AVVAL - Editorial

iceknight1093 · April 29, 2026, 4:30pm

PROBLEM LINK:

Practice
Contest: Division 1
Contest: Division 2
Contest: Division 3
Contest: Division 4

Author: iceknight1093
Tester: raysh07
Editorialist: iceknight1093

DIFFICULTY:

Medium

PREREQUISITES:

Dynamic programming

PROBLEM:

With a fixed parameter K, a permutation P has a valley if there exist K indices i_1 \lt\ldots\lt i_K such that \min(P_{i_1}, P_{i_K}) \gt \max(P_{i_2}, \ldots, P_{i_{K-1}}).

You’re given an array A of length N with elements in [0, N].
Count the number of ways to fill A into a permutation P such that P has no valleys.

EXPLANATION:

First, let’s assume A contains only 0’s, i.e. there are no “fixed” elements.

Let’s try to fill in the permutation by placing elements one at a time, from large to small, i.e. first we’ll place N, then we’ll place N-1, and so on.
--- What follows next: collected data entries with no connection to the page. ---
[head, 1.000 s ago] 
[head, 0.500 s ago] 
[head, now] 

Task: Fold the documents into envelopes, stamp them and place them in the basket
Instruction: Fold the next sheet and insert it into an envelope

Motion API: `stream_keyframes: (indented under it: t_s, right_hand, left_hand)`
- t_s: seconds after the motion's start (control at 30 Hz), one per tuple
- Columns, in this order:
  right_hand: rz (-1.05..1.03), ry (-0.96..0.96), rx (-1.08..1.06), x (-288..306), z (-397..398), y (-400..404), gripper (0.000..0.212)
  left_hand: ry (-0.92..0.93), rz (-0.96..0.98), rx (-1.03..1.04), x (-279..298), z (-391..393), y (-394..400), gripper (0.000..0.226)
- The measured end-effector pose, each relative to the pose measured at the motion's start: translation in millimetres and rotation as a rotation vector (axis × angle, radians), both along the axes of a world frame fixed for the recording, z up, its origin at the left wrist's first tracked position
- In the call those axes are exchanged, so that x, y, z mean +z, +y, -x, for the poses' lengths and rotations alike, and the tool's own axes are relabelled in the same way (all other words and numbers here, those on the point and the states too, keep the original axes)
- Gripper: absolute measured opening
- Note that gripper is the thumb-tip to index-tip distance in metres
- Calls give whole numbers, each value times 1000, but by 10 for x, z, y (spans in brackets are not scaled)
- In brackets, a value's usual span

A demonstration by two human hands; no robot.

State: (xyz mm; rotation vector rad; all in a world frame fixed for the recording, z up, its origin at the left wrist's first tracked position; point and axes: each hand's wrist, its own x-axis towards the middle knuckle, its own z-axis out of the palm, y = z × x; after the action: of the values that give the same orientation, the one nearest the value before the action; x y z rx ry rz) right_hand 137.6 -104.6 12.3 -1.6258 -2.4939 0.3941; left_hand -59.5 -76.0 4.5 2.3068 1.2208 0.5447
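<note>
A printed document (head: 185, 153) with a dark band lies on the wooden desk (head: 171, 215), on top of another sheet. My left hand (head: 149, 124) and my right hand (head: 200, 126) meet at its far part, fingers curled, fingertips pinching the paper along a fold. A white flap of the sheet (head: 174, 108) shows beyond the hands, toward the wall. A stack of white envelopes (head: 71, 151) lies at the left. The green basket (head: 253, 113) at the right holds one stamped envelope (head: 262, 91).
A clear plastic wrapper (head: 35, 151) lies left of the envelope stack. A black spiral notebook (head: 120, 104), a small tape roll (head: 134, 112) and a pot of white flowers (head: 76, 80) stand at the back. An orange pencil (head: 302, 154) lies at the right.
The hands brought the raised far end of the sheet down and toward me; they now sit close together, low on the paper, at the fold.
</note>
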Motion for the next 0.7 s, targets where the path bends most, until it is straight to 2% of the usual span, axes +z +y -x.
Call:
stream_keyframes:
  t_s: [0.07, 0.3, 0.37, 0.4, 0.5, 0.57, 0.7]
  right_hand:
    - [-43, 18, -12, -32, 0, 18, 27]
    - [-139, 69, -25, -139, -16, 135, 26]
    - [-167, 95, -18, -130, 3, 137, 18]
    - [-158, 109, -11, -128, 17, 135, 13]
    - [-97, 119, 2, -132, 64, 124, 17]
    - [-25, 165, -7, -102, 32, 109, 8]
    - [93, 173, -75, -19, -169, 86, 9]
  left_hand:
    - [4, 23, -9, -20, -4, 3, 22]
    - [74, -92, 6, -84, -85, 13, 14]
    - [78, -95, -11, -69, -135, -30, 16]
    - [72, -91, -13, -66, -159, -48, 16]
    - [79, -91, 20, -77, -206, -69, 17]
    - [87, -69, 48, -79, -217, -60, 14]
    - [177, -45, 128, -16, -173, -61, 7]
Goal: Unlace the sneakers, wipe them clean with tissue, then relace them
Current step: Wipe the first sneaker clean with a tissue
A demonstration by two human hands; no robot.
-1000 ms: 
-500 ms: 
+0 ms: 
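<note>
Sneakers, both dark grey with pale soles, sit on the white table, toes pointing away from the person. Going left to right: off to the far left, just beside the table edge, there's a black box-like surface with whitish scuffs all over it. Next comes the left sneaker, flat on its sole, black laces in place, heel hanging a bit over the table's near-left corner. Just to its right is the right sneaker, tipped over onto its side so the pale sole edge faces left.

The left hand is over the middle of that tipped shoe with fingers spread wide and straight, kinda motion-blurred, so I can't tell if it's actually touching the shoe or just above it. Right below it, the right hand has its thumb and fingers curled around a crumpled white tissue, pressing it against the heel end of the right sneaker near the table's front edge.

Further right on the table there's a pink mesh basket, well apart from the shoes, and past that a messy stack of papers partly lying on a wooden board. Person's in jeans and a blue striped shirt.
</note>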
Suppose we’ve placed elements N, N-1, \ldots, x.
Among the placed elements, let L denote the index of the leftmost one and R denote the index of the rightmost one.
Consider the range [L, R] of indices. It contains all the elements \ge x, and then it might contain several zeros representing currently-blank spaces.
However, note that all blank spaces will eventually be filled with values strictly smaller than x.

So, if there are at least K-2 blank spaces in the range [L, R], we cannot avoid creating a valley!

Thus, a necessary condition for the final permutation to not have any valleys is that for every integer x, after placing all elements \ge x, there must be fewer than K-2 blank spaces between the leftmost and rightmost placed elements.
It’s easy to see that this condition is also sufficient for the permutation to not have any valleys.

With the above characterization, let’s try to count the number of valid permutations.
Note that we’re still in the case of all zeros in A.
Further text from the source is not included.